HOW TO COMPLETE THIS TASK: Word for word, restate the records that come after this.

EXTRACTED ENTRIES:
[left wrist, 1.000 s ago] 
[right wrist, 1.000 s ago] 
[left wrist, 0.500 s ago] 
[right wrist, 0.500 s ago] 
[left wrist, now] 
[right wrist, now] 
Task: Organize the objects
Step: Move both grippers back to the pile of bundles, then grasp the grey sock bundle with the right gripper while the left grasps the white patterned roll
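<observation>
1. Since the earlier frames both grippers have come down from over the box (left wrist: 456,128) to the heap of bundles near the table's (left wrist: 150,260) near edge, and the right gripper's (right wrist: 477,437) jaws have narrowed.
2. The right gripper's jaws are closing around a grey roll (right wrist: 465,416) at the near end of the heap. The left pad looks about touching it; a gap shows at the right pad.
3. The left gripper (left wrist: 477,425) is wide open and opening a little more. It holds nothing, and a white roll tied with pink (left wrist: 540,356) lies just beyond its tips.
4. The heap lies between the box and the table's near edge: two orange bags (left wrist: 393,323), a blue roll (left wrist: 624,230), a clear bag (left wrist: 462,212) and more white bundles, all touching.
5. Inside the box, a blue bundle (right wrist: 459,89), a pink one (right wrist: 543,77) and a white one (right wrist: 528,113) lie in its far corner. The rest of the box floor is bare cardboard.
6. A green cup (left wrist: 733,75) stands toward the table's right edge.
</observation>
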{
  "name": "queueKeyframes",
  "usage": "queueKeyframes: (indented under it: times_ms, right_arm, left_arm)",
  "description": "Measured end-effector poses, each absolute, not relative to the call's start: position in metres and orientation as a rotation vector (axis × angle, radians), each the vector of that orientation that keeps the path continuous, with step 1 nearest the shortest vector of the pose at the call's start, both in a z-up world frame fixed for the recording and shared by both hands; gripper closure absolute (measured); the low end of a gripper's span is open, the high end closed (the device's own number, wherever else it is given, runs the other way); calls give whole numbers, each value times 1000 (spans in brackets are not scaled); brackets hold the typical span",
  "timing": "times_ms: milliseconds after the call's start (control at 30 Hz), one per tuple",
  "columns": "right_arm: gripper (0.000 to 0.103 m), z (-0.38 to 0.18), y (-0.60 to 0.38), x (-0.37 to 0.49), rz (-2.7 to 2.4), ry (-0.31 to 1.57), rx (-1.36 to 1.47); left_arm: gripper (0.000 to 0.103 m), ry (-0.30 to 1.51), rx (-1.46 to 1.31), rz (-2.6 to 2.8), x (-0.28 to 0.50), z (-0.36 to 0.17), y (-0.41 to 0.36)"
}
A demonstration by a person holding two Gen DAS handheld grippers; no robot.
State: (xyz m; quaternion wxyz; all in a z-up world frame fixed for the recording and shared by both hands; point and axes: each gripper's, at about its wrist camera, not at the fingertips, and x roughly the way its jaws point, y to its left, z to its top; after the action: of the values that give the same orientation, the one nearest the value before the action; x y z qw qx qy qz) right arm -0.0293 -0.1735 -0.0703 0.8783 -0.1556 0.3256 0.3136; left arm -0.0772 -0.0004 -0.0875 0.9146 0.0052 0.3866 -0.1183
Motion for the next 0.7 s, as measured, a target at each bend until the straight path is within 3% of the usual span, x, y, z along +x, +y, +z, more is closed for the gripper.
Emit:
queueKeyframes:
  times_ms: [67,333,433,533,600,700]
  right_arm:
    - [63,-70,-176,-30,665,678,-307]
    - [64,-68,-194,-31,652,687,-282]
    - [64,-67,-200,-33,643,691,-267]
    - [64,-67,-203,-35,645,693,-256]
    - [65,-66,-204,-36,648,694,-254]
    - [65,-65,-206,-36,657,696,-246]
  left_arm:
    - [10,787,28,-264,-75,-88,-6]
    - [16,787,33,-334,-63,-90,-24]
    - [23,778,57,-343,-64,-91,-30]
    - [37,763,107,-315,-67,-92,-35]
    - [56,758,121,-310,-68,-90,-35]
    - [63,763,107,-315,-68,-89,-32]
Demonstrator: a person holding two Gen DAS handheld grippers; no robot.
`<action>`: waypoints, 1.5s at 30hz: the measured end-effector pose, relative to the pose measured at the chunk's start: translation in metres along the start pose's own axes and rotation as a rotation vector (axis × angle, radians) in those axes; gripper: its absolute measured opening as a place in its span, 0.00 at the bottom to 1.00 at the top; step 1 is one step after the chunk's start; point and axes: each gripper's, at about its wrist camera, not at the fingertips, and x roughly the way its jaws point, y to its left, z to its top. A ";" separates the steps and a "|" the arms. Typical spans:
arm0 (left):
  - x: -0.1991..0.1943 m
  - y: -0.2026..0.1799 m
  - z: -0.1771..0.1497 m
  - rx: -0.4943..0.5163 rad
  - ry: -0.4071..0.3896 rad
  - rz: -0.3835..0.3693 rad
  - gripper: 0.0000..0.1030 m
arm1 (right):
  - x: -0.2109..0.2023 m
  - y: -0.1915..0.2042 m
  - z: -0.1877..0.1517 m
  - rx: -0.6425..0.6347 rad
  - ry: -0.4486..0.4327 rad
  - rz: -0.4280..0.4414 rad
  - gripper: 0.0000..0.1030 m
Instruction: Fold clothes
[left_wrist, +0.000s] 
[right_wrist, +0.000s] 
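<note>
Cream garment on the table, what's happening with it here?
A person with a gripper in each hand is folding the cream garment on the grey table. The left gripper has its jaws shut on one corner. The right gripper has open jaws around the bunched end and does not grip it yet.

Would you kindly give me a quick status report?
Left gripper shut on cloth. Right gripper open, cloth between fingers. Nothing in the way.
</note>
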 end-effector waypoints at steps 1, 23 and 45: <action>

SOLVED EXERCISE:
[left wrist, 1.000 s ago] 
[right wrist, 1.000 s ago] 
[left wrist, 0.500 s ago] 
[right wrist, 0.500 s ago] 
[left wrist, now] 
[right wrist, now] 
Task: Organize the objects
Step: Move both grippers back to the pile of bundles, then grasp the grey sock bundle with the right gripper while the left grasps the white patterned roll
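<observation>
1. Since the earlier frames both grippers have come down from over the box (left wrist: 456,128) to the heap of bundles near the table's (left wrist: 150,260) near edge, and the right gripper's (right wrist: 477,437) jaws have narrowed.
2. The right gripper's jaws are closing around a grey roll (right wrist: 465,416) at the near end of the heap. The left pad looks about touching it; a gap shows at the right pad.
3. The left gripper (left wrist: 477,425) is wide open and opening a little more. It holds nothing, and a white roll tied with pink (left wrist: 540,356) lies just beyond its tips.
4. The heap lies between the box and the table's near edge: two orange bags (left wrist: 393,323), a blue roll (left wrist: 624,230), a clear bag (left wrist: 462,212) and more white bundles, all touching.
5. Inside the box, a blue bundle (right wrist: 459,89), a pink one (right wrist: 543,77) and a white one (right wrist: 528,113) lie in its far corner. The rest of the box floor is bare cardboard.
6. A green cup (left wrist: 733,75) stands toward the table's right edge.
</observation>
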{
  "name": "queueKeyframes",
  "usage": "queueKeyframes: (indented under it: times_ms, right_arm, left_arm)",
  "description": "Measured end-effector poses, each absolute, not relative to the call's start: position in metres and orientation as a rotation vector (axis × angle, radians), each the vector of that orientation that keeps the path continuous, with step 1 nearest the shortest vector of the pose at the call's start, both in a z-up world frame fixed for the recording and shared by both hands; gripper closure absolute (measured); the low end of a gripper's span is open, the high end closed (the device's own number, wherever else it is given, runs the other way); calls give whole numbers, each value times 1000 (spans in brackets are not scaled); brackets hold the typical span",
  "timing": "times_ms: milliseconds after the call's start (control at 30 Hz), one per tuple",
  "columns": "right_arm: gripper (0.000 to 0.103 m), z (-0.38 to 0.18), y (-0.60 to 0.38), x (-0.37 to 0.49), rz (-2.7 to 2.4), ry (-0.31 to 1.57), rx (-1.36 to 1.47); left_arm: gripper (0.000 to 0.103 m), ry (-0.30 to 1.51), rx (-1.46 to 1.31), rz (-2.6 to 2.8), x (-0.28 to 0.50), z (-0.36 to 0.17), y (-0.41 to 0.36)"
}
A demonstration by a person holding two Gen DAS handheld grippers; no robot.
State: (xyz m; quaternion wxyz; all in a z-up world frame fixed for the recording and shared by both hands; point and axes: each gripper's, at about its wrist camera, not at the fingertips, and x roughly the way its jaws point, y to its left, z to its top; after the action: of the values that give the same orientation, the one nearest the value before the action; x y z qw qx qy qz) right arm -0.0293 -0.1735 -0.0703 0.8783 -0.1556 0.3256 0.3136; left arm -0.0772 -0.0004 -0.0875 0.9146 0.0052 0.3866 -0.1183
Motion for the next 0.7 s, as measured, a target at each bend until the straight path is within 3% of the usual span, x, y, z along +x, +y, +z, more is closed for the gripper.
Emit:
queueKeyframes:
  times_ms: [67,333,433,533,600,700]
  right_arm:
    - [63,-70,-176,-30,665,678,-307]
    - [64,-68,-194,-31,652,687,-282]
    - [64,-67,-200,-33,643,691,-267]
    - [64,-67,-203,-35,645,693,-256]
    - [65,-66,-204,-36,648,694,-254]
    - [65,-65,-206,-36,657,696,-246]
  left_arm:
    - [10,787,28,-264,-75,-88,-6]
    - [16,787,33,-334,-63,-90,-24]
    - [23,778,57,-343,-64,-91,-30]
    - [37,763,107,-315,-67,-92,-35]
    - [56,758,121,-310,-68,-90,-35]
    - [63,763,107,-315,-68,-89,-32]
Demonstrator: a person holding two Gen DAS handheld grippers; no robot.
`<action>`: waypoints, 1.5s at 30hz: the measured end-effector pose, relative to the pose measured at the chunk's start: translation in metres along the start pose's own axes and rotation as a rotation vector (axis × angle, radians) in those axes; gripper: its absolute measured opening as a place in its span, 0.00 at the bottom to 1.00 at the top; step 1 is one step after the chunk's start; point and axes: each gripper's, at about its wrist camera, not at the fingertips, and x roughly the way its jaws point, y to its left, z to its top. A ";" separates the steps and a "|" the arms. Typical spans:
arm0 (left):
  - x: -0.1991..0.1943 m
  - y: -0.2026..0.1799 m
  - z: -0.1771..0.1497 m
  - rx: -0.4943..0.5163 rad
  - ry: -0.4071..0.3896 rad
  - rz: -0.3835..0.3693 rad
  - gripper: 0.0000..0.1030 m
arm1 (right):
  - x: -0.2109..0.2023 m
  - y: -0.1915..0.2042 m
  - z: -0.1877..0.1517 m
  - rx: -0.6425..0.6347 rad
  - ry: -0.4486..0.4327 rad
  - rz: -0.4280..0.4414 rad
  - gripper: 0.0000..0.1030 m
Instruction: Fold clothes
[left_wrist, +0.000s] 
[right_wrist, +0.000s] 
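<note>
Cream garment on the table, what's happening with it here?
A person with a gripper in each hand is folding the cream garment on the grey table. The left gripper has its jaws shut on one corner. The right gripper has open jaws around the bunched end and does not grip it yet.

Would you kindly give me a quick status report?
Left gripper shut on cloth. Right gripper open, cloth between fingers. Nothing in the way.
</note>
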 end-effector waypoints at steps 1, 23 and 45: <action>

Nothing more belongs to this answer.